While the atmospheric elements are often unique and conistently ominous, Noisia still allow their EDM background to bust through in a major way, with nearly half of the cues on this album weaving elements of glitch, dubstep and other electro-house subgenres into the larger score tapestry. Even taking into account the popularity of those styles, it's actually these tracks where the score really finds its voice. The strongest entries in this area include the pounding “Hunter Theme” and “Poison Theme,” the intense “Mean Dick” and the sensually powerful “Lilith's Club,” the latter ranking among the coolest electronic score cues I've heard in a game. Listen up and you'll get what I mean.
The Bonus Edition also contains a handful of “diegetic” cues, a term which means any music that originates from items, locations and actions within the game itself, such as demonic carnival rides, arcade games (a cool 8-bit flashback) and advertisements encountered during play. While these are mainly included for the sake of completeness, they're another cool example of how deeply Noisia immersed themselves in every aspect of the game.

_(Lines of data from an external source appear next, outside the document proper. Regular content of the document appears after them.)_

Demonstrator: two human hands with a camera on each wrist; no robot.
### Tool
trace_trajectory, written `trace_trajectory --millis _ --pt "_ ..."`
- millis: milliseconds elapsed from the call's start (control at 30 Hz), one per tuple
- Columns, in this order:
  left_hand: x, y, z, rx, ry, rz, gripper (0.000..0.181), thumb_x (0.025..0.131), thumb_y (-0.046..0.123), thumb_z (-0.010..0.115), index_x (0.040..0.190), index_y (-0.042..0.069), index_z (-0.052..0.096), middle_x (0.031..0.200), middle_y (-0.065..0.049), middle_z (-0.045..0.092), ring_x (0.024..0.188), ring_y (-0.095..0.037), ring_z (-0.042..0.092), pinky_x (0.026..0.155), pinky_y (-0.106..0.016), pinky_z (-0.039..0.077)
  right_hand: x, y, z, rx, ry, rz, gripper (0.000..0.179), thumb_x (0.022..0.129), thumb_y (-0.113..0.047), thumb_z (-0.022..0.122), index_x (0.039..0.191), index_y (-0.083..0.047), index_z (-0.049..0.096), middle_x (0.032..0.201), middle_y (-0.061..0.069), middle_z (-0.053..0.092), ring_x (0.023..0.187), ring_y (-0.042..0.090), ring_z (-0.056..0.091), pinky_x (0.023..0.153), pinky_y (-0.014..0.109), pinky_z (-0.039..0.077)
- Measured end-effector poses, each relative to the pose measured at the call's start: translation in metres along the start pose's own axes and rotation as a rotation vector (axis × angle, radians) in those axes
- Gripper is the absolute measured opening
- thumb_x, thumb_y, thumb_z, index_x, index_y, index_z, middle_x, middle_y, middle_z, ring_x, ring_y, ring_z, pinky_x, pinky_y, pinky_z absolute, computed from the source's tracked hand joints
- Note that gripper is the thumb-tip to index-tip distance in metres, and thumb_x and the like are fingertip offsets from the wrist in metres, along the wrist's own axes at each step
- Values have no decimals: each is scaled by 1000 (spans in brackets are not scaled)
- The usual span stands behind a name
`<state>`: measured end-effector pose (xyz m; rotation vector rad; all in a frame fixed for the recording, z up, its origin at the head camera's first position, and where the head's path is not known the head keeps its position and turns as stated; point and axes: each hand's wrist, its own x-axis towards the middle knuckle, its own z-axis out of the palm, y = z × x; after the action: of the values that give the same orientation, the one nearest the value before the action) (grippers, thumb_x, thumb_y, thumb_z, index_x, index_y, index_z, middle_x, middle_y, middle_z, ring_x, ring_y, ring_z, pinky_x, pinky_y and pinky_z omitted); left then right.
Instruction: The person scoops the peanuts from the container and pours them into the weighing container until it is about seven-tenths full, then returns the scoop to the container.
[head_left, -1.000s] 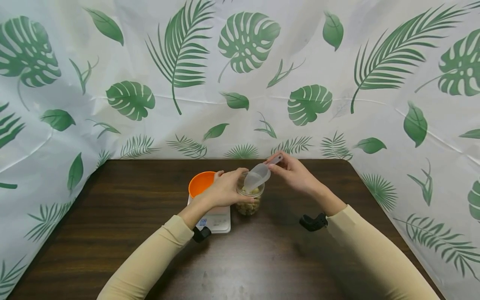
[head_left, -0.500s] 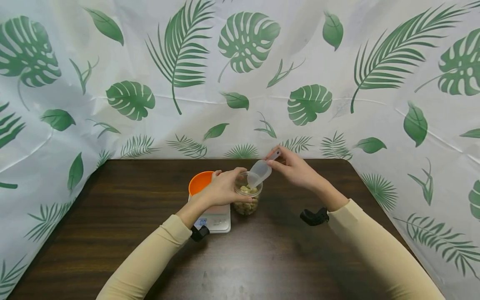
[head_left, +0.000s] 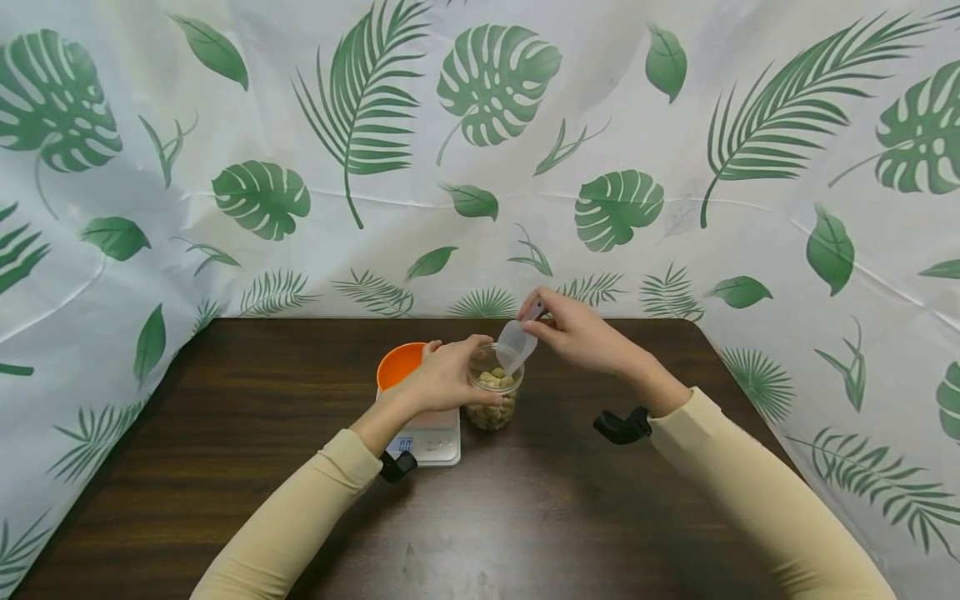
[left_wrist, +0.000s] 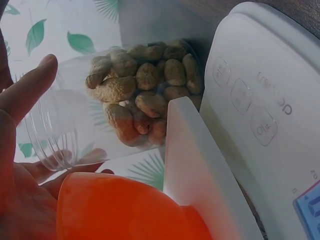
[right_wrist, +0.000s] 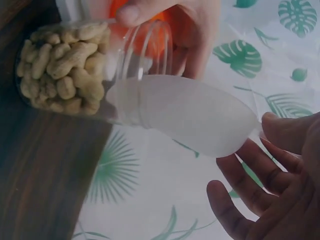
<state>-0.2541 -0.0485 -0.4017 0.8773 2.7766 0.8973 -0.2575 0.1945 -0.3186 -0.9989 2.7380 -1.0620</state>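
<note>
A clear jar (right_wrist: 112,95) partly filled with peanuts (right_wrist: 65,65) stands upright on the table, right of the scale. My left hand (head_left: 450,375) grips it near the rim, with thumb and fingers on opposite sides of its neck. With thumb and fingertips, my right hand (head_left: 577,329) pinches the handle of a translucent white scoop (right_wrist: 195,112). The scoop slants steeply down, its front end inside the jar's mouth, above the peanuts. In the left wrist view an orange bowl (left_wrist: 125,210) sits on the platform of the white kitchen scale (left_wrist: 250,65), close beside the left hand.
The scale's display (head_left: 405,444) reads 0.0, partly beside the left wrist's black strap camera (head_left: 397,467). Dark wood-grain table (head_left: 525,517) spreads around and in front. A white leaf-print sheet (head_left: 480,250) hangs behind the table and along its sides.
My right hand has shifted slightly up and left, tilting the scoop more upright in the jar's mouth. The jar has edged slightly left with my left hand still gripping it.
</note>
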Motion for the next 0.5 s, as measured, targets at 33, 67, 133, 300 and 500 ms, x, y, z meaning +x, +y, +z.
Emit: trace_trajectory --millis 33,67,133,300,500 --pt "0 0 0 1 1 2 93 82 52 84 153 9 43 137 -7 65 116 -19 62 110 -65 17 1 -2 0 -22 -7 -22 12 105 -13 60 115 -7 59 113 9 66 96 21 64 74 41 51" --pt "0 0 0 1 2 3 93 82 52 84 153 10 43 136 -7 65 116 -19 62 110 -65 17 2 -3 0 -39 -15 -40 11 105 -12 61 115 -7 59 113 8 66 95 21 64 74 41 51" --pt "-1 0 0 -4 3 6 92 82 52 84 152 10 43 136 -8 65 117 -20 62 110 -65 17 4 -5 0 -66 -34 -79 10 105 -10 61 113 -6 59 111 8 66 97 20 65 75 40 52" --pt "-1 1 -1 -11 3 11 91 82 49 85 152 8 44 136 -9 66 119 -21 62 110 -66 16 8 -8 2 -104 -59 -123 9 104 -8 61 112 -5 59 107 7 65 96 20 65 76 40 52" --pt "-2 2 -1 6 11 10 92 81 50 85 152 11 44 133 -4 67 113 -17 63 110 -65 17 11 -8 11 -151 -111 -153 10 103 -6 62 113 -3 59 105 6 65 86 18 62 73 38 52"
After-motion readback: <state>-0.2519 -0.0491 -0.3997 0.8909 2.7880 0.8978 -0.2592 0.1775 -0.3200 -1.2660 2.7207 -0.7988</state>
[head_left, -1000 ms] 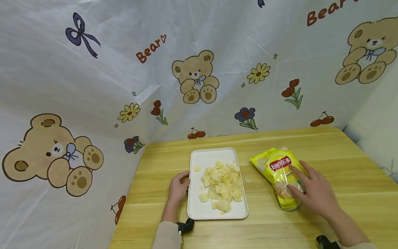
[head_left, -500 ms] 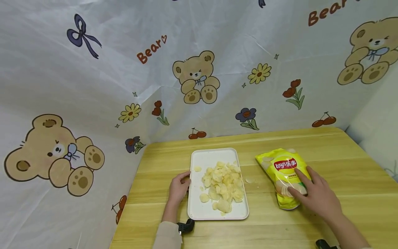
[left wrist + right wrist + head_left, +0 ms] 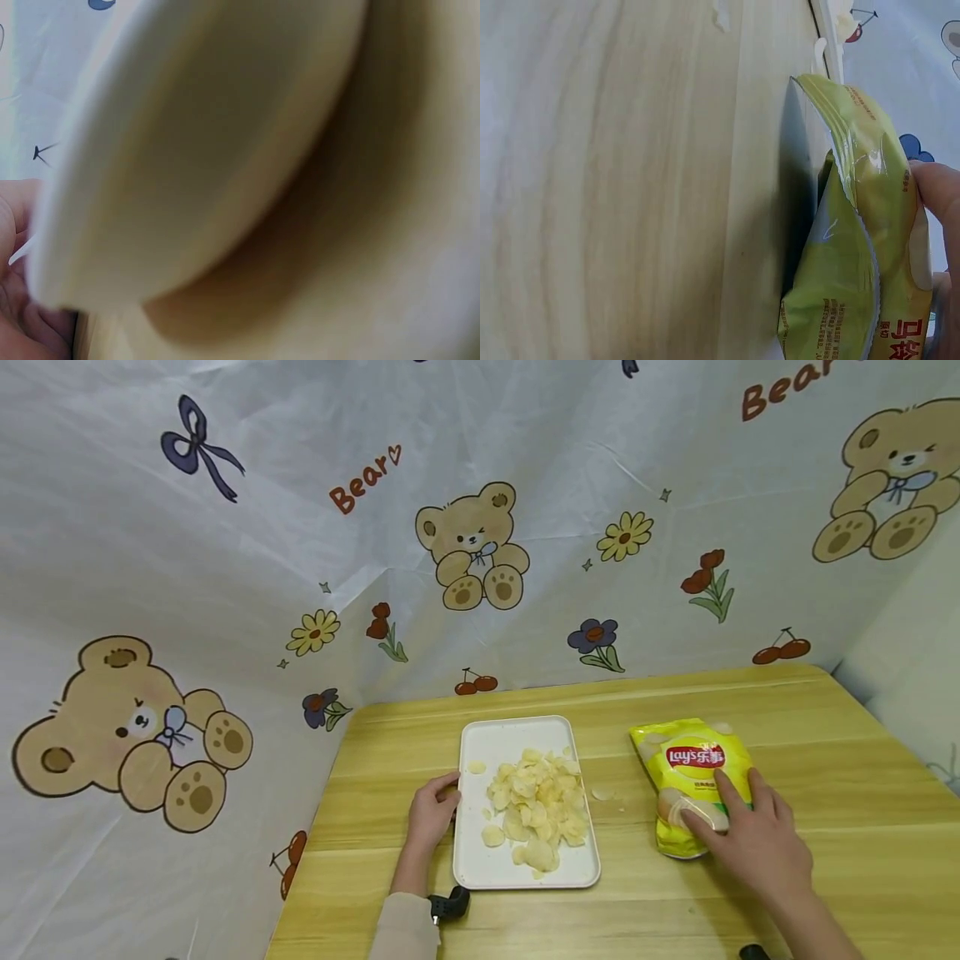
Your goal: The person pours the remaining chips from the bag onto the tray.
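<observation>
A white rectangular tray [image 3: 480, 739] lies on the wooden table, with a heap of potato chips [image 3: 536, 802] on it. My left hand [image 3: 433, 810] holds the tray's left edge; in the left wrist view the blurred side of the tray [image 3: 210, 135] hides most of those fingers. Right of the tray is a yellow Lay's chip bag [image 3: 693, 785]. My right hand [image 3: 765, 847] grips it from the right, thumb and fingers spread across its front. The right wrist view shows the bag's creased bottom end [image 3: 847, 247] and its shadow on the wood.
A loose chip [image 3: 602, 794] and some crumbs lie on the table [image 3: 645, 910] between tray and bag. A white cloth [image 3: 315, 543] printed with bears and flowers hangs behind and to the left of the table.
The chip bag has shifted right and turned more upright, with my right hand on it. The left hand and the tray stay in place.
</observation>
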Action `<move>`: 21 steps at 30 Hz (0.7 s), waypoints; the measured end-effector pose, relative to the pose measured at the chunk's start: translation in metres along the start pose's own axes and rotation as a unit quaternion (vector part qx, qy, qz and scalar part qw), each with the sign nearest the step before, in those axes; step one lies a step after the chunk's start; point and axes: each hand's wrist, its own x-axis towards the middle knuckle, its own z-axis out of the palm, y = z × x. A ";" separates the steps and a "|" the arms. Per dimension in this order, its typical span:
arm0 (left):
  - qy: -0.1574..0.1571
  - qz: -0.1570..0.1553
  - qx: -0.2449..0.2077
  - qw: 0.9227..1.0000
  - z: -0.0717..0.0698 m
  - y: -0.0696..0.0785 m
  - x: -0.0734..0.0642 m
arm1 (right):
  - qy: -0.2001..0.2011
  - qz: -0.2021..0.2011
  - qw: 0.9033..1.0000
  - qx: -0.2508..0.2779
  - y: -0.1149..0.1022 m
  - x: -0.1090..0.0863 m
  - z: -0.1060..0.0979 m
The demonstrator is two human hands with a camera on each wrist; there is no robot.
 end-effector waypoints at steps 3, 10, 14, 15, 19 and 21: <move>-0.003 0.001 -0.003 1.000 0.000 0.000 0.000 | -0.004 0.007 1.000 0.001 -0.001 -0.001 0.001; -0.002 0.000 -0.001 1.000 -0.001 -0.002 0.001 | -0.009 0.013 1.000 0.003 -0.004 0.001 0.002; 0.000 -0.001 0.001 1.000 -0.001 -0.002 0.001 | -0.009 0.013 1.000 0.002 -0.005 0.001 0.001; 0.000 -0.002 0.001 1.000 -0.001 -0.001 0.001 | -0.009 0.012 1.000 0.002 -0.005 0.001 0.001; -0.005 -0.002 0.007 1.000 -0.001 0.000 0.001 | -0.007 0.010 1.000 0.000 -0.006 -0.001 -0.001; -0.010 -0.001 0.010 1.000 0.000 0.001 0.003 | 0.002 0.007 1.000 -0.001 -0.005 -0.002 -0.003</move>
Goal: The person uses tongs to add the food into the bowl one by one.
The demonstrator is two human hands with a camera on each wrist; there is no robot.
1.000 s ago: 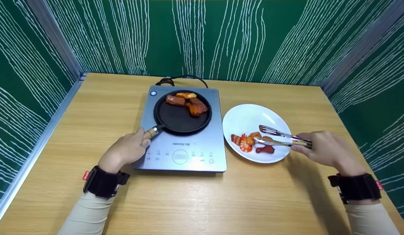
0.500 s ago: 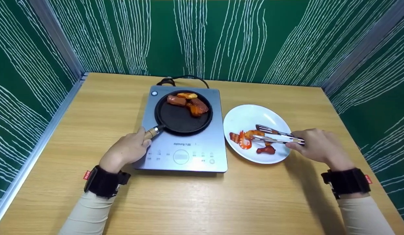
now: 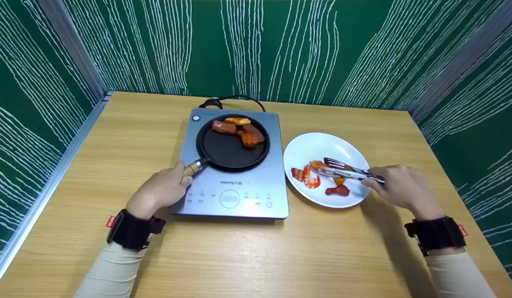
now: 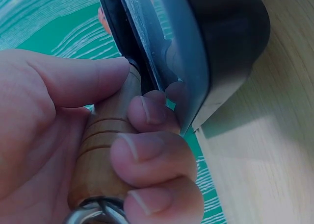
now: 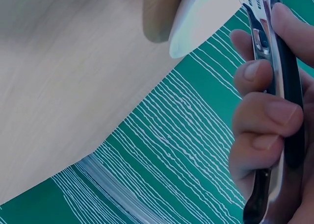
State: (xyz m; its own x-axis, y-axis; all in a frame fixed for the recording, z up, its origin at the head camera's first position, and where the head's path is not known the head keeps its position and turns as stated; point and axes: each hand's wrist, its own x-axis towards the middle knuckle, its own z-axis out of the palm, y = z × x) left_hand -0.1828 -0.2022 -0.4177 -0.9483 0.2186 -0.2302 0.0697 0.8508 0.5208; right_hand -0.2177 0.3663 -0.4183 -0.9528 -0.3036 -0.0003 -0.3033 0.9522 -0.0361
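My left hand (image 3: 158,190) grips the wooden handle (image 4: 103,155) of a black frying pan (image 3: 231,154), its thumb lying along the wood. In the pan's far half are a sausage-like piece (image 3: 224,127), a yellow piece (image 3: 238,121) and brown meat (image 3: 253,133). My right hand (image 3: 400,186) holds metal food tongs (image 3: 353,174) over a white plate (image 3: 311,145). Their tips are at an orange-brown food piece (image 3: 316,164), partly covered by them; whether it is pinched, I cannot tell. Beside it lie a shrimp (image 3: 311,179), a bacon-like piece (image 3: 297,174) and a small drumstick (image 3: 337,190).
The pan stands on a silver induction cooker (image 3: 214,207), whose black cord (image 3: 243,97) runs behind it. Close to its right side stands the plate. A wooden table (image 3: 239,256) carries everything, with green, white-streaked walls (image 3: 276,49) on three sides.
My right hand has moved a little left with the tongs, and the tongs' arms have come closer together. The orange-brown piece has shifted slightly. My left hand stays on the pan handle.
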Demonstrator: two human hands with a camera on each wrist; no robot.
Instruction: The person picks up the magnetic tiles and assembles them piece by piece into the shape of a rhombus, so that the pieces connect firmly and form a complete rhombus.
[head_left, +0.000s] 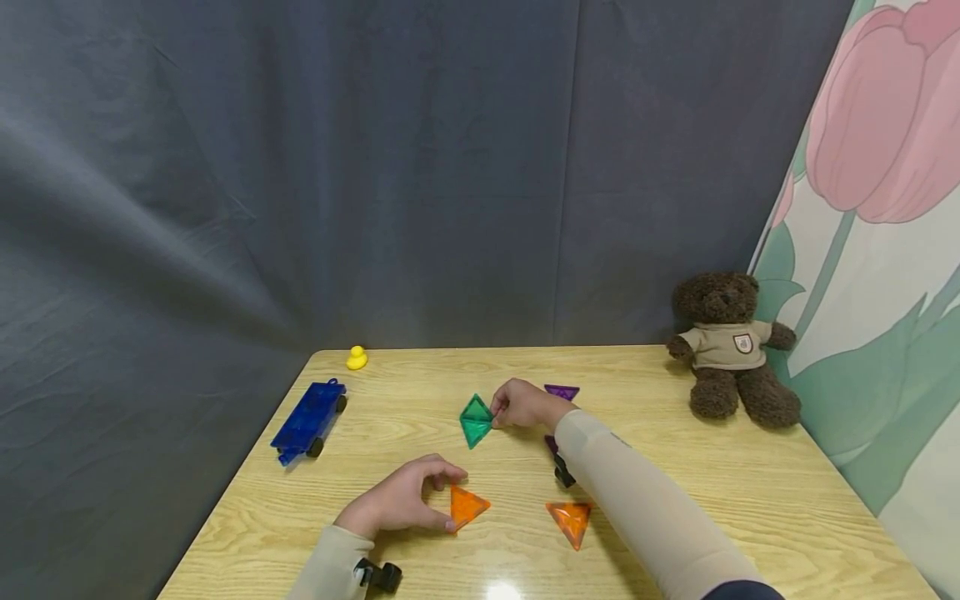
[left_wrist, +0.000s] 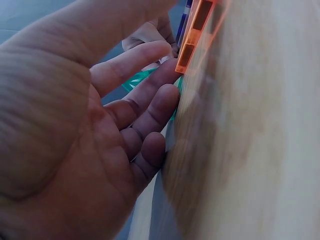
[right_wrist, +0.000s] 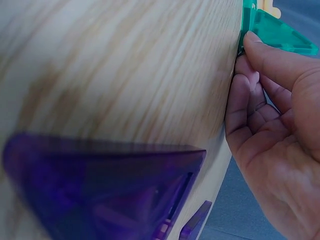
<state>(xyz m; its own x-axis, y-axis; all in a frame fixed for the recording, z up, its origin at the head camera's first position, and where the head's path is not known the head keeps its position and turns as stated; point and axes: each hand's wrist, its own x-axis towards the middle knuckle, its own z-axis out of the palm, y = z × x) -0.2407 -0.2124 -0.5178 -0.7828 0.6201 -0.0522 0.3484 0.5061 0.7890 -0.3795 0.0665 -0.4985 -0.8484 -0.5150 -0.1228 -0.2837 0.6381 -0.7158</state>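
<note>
On the wooden table (head_left: 675, 500) my left hand (head_left: 405, 498) pinches an orange triangle tile (head_left: 467, 506) at its left edge; the left wrist view shows that orange tile (left_wrist: 197, 30) at my fingertips (left_wrist: 167, 70). My right hand (head_left: 525, 404) pinches the right corner of a green tile pair (head_left: 476, 421), two triangles joined in a diamond. The right wrist view shows this green tile (right_wrist: 275, 30) under my thumb. A second orange triangle (head_left: 570, 521) lies flat near my right forearm. A purple triangle (head_left: 561, 391) lies behind my right hand, and looms large as the purple tile (right_wrist: 110, 190) in the right wrist view.
A blue wheeled toy base (head_left: 309, 420) sits at the table's left edge, a yellow rubber duck (head_left: 357, 358) at the back left corner, a brown teddy bear (head_left: 727, 350) at the back right. Dark wheel parts (head_left: 562, 473) lie under my right forearm. Grey cloth hangs behind.
</note>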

Capcom has invested plenty of resources revamping the Devil May Cry series, and this approach definitely extends to the music and sound design. Since Noisia's background is not fundamentally based in scoring, they provide a unique perspective on what might otherwise have been a basic dark ambient and/or orchestral accompaniment. The result has a very different emotional impact, with the specific kind of rush that solid EDM music can bring.